## Your assignment
Read through the data and report every line in which the word "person" occurs.

## Provided information
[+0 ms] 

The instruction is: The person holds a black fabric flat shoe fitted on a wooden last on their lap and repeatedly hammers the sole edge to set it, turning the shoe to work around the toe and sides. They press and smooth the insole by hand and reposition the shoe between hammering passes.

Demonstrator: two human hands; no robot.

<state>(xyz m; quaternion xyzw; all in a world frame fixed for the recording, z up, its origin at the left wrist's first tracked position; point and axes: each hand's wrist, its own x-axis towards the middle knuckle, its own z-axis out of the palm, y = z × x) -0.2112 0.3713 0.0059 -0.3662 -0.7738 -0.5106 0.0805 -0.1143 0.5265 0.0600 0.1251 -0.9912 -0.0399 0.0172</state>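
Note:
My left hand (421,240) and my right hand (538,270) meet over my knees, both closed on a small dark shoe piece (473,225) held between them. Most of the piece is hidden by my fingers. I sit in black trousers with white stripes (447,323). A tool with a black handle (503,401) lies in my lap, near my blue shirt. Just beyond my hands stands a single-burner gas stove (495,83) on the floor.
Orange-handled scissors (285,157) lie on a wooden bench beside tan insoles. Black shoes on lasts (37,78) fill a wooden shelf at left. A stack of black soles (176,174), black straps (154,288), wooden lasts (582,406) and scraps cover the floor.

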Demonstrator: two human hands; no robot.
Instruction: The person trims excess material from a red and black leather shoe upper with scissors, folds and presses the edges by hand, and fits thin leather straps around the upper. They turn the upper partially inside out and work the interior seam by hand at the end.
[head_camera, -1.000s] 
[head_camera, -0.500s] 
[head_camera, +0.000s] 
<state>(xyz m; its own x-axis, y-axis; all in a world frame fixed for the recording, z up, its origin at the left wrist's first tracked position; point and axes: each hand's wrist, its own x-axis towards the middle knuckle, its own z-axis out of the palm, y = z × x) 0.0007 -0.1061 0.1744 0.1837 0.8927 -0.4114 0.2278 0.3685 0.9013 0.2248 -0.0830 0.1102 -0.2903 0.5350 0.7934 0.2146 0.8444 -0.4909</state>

## Solution to this problem
The instruction is: The person holds a black fabric flat shoe fitted on a wooden last on their lap and repeatedly hammers the sole edge to set it, turning the shoe to work around the toe and sides. They press and smooth the insole by hand and reposition the shoe between hammering passes.
Instruction: The person trims excess material from a red and black leather shoe upper with scissors, folds and presses the edges by hand, and fits thin leather straps around the upper. They turn the upper partially inside out and work the interior seam by hand at the end.

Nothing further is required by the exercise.